Догнать нас Галышеву не удалось.
Дым на горизонте
До Ванкарема, крошечного посёлка на Чукотском побережье, ставшего волей судеб известным во всём мире, так как здесь был центр спасательных операций, тысяча двести километров. Если лететь по прямой через Анадырский хребет, то всего лишь шестьсот. Через эти горы ещё никто никогда не летал. Я и Доронин решили лететь через хребет. Иван полетел первым, в тридцатиградусный мороз, над ледяными пиками гор, где посадка – неминуемая гибель.
Хребет оказался не таким уж страшным. Я благополучно перескочил через него и вышел к скованному льдами Чукотскому морю.
Сильным боковым ветром меня снесло на запад.
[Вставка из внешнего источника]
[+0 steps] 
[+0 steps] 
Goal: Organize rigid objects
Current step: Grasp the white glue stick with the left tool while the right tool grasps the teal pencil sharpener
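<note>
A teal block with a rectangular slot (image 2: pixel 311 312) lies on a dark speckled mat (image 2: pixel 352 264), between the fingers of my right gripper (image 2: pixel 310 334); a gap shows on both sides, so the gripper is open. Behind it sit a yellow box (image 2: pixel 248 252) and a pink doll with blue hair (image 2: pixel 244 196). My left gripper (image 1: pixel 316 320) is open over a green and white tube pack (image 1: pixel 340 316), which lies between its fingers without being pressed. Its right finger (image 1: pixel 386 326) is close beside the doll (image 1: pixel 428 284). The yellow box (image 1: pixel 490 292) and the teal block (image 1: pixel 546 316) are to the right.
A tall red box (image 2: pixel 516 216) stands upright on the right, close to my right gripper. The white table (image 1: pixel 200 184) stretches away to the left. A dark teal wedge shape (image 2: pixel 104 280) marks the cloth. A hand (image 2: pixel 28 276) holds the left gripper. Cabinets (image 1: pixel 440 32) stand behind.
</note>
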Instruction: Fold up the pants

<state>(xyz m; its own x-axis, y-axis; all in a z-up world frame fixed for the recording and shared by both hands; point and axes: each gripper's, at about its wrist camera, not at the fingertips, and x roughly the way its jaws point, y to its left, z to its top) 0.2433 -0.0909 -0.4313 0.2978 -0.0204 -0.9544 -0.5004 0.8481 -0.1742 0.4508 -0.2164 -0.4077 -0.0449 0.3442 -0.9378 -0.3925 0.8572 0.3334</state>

Заметил я это не сразу: снос ведь не всегда учтёшь. Кажется, впереди Ванкарем. Делаю круг, всматриваюсь… Что такое? Говорили, что в Ванкареме всего несколько яранг – переносных жилищ чукчей вроде шатров, обтянутых моржовыми шкурами, – да один маленький домик. А тут большие строения, две высокие радиомачты. Да это же посёлок на мысе Северном! Выходит, промазал километров на двести? Но нет худа без добра. Я слышал, что на Северном есть бензин, а в Ванкареме его мало. Горючее туда возят на собаках из Уэлена. Решил сесть и наполнить вместительные бензобаки горючим.